Dem gebietet eine Konvention der Internationalen Maritimen Organisation (IMO) Einhalt, die Ballastwasser-Behandlungssysteme an Bord jedes Schiffes zwingend vorschreibt, welche spätestens 2016 in Kraft tritt und jetzt schon alle Schiffsneubauten gilt
Ballastwasser-Behandlungssysteme sollen dafür sorgen, dass weniger als zehn lebende Organismen größer 50 μm pro Kubikmeter und weniger als zehn Organismen zwischen 10 und 50 μm pro Milliliter beim Austausch ins Meerwasser abgegeben werden.

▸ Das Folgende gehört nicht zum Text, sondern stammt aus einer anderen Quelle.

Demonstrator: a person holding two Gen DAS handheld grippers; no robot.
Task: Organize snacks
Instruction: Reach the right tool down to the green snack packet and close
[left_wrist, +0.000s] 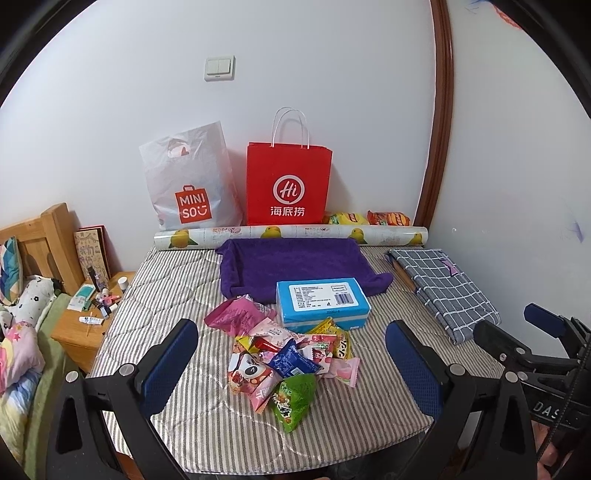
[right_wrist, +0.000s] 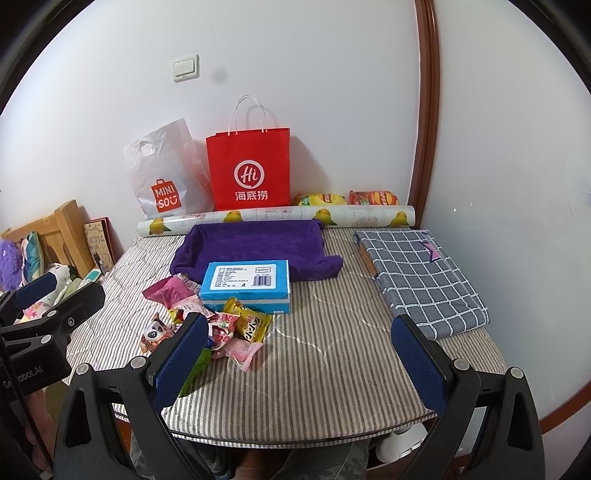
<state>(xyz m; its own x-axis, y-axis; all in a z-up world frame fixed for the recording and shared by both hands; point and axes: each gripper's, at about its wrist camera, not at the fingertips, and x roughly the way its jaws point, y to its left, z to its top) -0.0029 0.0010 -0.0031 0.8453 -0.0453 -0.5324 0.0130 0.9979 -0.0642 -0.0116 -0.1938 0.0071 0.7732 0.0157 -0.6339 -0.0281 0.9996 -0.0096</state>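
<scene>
A pile of small snack packets (left_wrist: 291, 360) lies on the striped table cover, in front of a blue box (left_wrist: 322, 303); the pile (right_wrist: 221, 321) and box (right_wrist: 246, 286) also show in the right wrist view. My left gripper (left_wrist: 291, 369) is open and empty, hovering above the near side of the pile. My right gripper (right_wrist: 303, 354) is open and empty, to the right of the pile; its left pad hides part of a green packet. Two chip bags (left_wrist: 369, 218) lie at the back by the wall.
A purple towel (left_wrist: 291, 264) lies behind the box. A red paper bag (left_wrist: 288, 184), a white plastic bag (left_wrist: 190, 177) and a patterned roll (left_wrist: 288, 234) stand along the wall. A folded checked cloth (left_wrist: 443, 288) is at right. A bedside cabinet (left_wrist: 88, 325) stands left.
</scene>
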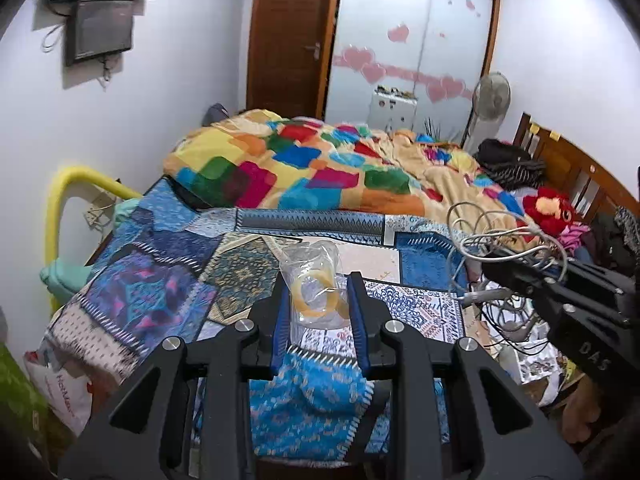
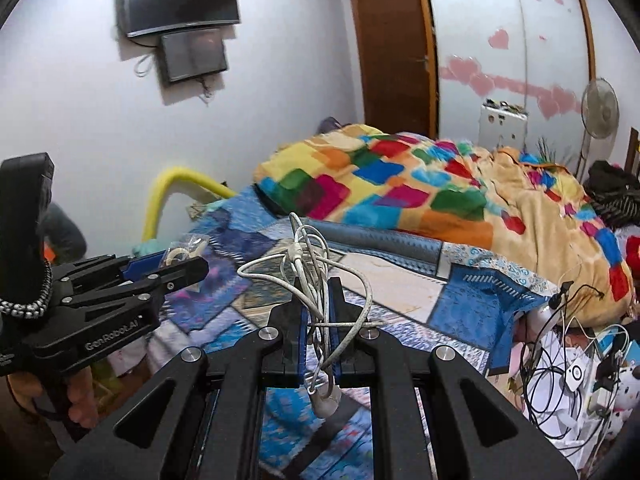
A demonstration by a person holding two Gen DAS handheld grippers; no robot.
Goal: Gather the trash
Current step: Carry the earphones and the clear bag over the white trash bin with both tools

Anforderungen, die der Westfalia Separator® BallastMaster optimal erfüllt. Das 3-stufig aufgebaute System, das derzeit die Zulassungsphase bei der IMO durchläuft, gewährleistet eine hohe Sicherheit bei der Entfernung und Abtötung von Organismen, arbeitet mit geringen Energie- und Betriebskosten und eignet sich neben der Installation in Schiffsneubauten vor allem zur maßgeschneiderten Nachrüstung auf Schiffen.
Der Westfalia Separator® BallastMaster wird nach der Zulassung durch die IMO Mitte 2012 dem Markt zur Verfügung stehen.